Lawrence Solomon: Tyranny of the north
Alberta passes draconian laws abolishing property rights
Venezuela’s dictator, Hugo Chavez, was in the news this week for brashly announcing an expropriation of the mineral rights of the citizens of his country. We don’t seize private property that way in our democracy. We seize it silently and in plain sight, as seen in the province of Alberta, which so deftly passed stealth legislation two years ago that most Albertans are only now discovering the government’s audacious takeover of their property rights.
The stealth occurred through a suite of four cleverly worded laws passed under the radar in 2009 and 2010. Their effect is to place all economic power in the hands of Cabinet, usurping the role of the legislature and negating the role of the courts.
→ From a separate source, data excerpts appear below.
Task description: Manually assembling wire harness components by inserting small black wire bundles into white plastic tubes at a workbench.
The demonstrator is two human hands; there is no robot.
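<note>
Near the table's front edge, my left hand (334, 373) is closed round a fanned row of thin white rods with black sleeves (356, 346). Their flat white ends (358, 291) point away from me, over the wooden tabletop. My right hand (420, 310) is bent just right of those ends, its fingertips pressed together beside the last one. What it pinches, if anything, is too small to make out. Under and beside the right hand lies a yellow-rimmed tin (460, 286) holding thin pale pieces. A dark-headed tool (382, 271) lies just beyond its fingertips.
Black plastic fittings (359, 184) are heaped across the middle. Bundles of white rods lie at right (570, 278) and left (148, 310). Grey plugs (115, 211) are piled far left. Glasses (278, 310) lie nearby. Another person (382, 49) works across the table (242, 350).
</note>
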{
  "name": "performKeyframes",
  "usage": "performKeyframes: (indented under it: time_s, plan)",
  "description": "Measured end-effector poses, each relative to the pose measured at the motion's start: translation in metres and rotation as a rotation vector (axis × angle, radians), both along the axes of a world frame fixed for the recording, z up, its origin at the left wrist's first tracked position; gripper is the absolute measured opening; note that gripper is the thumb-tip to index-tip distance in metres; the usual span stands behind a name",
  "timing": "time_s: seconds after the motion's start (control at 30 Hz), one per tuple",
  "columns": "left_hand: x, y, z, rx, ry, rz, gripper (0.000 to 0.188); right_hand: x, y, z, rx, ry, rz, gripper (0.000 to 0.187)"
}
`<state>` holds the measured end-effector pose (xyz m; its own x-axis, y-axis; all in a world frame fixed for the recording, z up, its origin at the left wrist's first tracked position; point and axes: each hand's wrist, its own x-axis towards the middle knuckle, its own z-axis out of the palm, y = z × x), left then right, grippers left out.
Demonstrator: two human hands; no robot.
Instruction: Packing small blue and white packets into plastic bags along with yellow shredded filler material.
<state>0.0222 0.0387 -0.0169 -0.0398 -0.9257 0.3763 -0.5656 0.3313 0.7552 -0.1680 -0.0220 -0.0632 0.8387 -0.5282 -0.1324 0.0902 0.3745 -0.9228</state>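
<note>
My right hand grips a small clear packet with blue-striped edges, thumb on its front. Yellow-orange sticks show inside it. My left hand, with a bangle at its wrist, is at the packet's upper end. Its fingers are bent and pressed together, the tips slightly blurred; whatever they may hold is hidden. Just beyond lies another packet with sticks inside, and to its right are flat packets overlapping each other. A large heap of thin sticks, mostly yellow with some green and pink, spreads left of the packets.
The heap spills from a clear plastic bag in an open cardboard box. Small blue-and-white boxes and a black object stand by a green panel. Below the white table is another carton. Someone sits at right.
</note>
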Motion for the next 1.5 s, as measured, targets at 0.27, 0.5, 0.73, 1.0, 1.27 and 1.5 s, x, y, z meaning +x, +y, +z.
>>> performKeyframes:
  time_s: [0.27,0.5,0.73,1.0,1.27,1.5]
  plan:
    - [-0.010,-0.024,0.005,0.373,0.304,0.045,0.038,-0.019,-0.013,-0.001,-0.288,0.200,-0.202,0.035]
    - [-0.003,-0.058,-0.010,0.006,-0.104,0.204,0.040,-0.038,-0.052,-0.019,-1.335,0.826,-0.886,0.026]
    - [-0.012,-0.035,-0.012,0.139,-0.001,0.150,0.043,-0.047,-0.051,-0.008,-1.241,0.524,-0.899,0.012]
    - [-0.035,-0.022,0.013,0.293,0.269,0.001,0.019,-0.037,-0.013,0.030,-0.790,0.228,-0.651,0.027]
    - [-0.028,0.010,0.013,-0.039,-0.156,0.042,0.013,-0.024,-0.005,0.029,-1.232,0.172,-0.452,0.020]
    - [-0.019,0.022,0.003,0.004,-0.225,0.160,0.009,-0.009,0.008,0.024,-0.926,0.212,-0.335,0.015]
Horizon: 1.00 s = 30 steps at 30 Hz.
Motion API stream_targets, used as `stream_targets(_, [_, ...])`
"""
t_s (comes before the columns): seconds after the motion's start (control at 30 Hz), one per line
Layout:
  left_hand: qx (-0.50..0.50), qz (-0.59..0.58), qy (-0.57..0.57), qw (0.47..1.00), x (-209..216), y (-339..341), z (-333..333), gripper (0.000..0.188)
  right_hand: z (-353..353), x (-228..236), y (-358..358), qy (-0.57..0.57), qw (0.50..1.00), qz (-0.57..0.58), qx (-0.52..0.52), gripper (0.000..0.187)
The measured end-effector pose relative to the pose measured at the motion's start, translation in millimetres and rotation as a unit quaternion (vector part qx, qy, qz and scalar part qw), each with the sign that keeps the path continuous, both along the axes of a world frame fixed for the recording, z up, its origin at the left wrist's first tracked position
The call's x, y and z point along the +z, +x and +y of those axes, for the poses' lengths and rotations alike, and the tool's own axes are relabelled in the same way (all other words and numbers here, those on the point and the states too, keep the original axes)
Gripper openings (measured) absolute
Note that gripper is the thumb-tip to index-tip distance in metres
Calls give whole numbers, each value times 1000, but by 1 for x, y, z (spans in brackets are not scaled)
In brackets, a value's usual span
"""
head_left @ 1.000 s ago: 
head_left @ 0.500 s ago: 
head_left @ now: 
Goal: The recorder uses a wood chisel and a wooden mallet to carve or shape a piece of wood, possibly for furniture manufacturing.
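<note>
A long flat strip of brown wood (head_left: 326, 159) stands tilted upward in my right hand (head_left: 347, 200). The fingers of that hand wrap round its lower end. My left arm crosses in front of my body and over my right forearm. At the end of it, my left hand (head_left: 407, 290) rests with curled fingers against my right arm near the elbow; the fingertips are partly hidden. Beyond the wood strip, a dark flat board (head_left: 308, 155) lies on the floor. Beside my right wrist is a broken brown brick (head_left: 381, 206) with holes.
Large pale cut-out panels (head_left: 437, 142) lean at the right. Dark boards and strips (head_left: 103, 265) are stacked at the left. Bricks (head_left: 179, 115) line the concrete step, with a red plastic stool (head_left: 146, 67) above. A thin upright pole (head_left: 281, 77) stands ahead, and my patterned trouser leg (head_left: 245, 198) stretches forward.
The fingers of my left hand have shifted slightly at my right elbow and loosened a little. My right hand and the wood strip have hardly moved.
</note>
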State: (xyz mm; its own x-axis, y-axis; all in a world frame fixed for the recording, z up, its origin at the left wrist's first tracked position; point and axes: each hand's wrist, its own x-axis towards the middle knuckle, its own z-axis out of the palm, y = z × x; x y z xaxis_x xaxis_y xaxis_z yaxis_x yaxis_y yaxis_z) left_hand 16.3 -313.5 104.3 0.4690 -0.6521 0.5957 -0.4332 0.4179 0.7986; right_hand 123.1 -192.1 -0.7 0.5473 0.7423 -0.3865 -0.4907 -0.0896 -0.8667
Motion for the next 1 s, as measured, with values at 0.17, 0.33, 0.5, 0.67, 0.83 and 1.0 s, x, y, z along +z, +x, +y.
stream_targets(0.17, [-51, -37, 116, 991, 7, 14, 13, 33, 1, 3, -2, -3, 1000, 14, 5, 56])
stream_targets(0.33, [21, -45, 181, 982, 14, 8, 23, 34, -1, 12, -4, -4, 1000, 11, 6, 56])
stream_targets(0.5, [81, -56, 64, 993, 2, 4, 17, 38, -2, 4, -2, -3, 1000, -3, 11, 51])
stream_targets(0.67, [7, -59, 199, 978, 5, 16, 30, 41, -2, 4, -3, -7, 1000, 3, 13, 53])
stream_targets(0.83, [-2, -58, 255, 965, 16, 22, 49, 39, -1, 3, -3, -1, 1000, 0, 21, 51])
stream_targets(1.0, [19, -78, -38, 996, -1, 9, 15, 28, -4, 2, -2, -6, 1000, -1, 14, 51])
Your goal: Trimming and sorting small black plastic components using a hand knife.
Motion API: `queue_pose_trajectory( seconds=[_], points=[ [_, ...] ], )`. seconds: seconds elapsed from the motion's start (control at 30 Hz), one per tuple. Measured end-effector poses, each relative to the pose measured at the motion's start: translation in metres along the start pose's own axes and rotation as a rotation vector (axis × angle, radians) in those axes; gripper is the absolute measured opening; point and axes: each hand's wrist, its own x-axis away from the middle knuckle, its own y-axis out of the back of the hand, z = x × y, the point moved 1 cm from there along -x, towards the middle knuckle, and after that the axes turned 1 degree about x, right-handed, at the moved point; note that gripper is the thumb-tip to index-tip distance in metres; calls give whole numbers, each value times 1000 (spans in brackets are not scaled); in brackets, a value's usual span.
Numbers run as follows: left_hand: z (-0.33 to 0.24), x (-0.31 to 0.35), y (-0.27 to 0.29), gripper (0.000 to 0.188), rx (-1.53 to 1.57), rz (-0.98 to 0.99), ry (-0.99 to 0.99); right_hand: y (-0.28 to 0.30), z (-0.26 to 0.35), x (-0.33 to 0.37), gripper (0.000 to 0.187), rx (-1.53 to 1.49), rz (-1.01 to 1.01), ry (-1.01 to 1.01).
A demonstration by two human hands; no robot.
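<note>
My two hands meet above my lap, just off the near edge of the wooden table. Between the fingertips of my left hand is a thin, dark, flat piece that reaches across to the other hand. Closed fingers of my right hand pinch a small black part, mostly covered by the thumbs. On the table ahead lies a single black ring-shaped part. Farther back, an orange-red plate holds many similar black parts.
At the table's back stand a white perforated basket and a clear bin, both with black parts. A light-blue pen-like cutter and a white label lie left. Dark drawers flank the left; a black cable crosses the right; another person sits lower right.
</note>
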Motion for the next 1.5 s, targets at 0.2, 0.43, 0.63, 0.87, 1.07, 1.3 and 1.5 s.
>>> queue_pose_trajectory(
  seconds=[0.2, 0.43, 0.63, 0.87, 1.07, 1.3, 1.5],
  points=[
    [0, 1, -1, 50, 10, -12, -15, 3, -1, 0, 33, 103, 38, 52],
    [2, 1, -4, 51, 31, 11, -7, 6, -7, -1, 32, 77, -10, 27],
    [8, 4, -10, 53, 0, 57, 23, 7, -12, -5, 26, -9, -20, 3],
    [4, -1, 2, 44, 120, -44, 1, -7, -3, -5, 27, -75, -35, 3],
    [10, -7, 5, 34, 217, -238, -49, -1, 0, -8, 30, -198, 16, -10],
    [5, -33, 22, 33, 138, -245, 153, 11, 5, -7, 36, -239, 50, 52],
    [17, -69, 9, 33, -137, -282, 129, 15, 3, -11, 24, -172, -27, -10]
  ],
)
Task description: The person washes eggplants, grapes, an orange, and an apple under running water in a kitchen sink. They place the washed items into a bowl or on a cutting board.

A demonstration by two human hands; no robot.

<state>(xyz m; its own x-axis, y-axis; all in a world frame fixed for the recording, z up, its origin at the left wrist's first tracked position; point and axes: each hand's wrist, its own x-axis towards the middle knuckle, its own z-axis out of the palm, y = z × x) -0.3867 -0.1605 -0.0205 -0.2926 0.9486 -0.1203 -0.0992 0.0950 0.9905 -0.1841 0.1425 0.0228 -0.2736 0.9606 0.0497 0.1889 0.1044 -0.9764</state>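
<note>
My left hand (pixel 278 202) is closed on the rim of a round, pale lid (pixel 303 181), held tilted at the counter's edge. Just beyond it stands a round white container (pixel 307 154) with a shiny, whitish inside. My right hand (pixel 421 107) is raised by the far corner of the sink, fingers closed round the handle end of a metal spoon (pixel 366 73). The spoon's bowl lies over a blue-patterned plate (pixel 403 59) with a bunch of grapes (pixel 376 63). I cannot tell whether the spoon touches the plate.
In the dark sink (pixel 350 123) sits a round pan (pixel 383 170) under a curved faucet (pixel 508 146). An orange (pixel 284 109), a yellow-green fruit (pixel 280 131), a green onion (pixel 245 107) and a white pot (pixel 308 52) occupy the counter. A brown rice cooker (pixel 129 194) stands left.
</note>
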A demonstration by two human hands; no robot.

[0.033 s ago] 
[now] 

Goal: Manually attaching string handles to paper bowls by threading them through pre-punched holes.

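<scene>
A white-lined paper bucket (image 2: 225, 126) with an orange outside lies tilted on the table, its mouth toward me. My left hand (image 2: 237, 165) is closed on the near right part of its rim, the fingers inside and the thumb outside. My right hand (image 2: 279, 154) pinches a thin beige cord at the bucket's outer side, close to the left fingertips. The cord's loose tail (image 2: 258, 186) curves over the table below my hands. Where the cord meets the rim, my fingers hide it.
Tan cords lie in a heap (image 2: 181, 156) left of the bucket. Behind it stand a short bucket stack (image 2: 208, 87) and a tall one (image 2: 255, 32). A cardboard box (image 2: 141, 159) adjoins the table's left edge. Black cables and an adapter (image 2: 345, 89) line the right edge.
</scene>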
“These laws — which have just been used to tear up some two dozen oil sands leases — are without precedent in either Canada or the Western democracies,” states Keith Wilson, an Edmonton-area lawyer who recognized their implication a year ago and has been criss-crossing the province ever since to argue for their repeal. “The Alberta Cabinet can do virtually anything it now wants to do — it can tear up any contract that it had made without any recourse by the party on the other side. That contract could be a farmer’s water licence or grazing lease, a real estate company’s development rights, a forest company or a mining company lease, anything.” (Financial Post)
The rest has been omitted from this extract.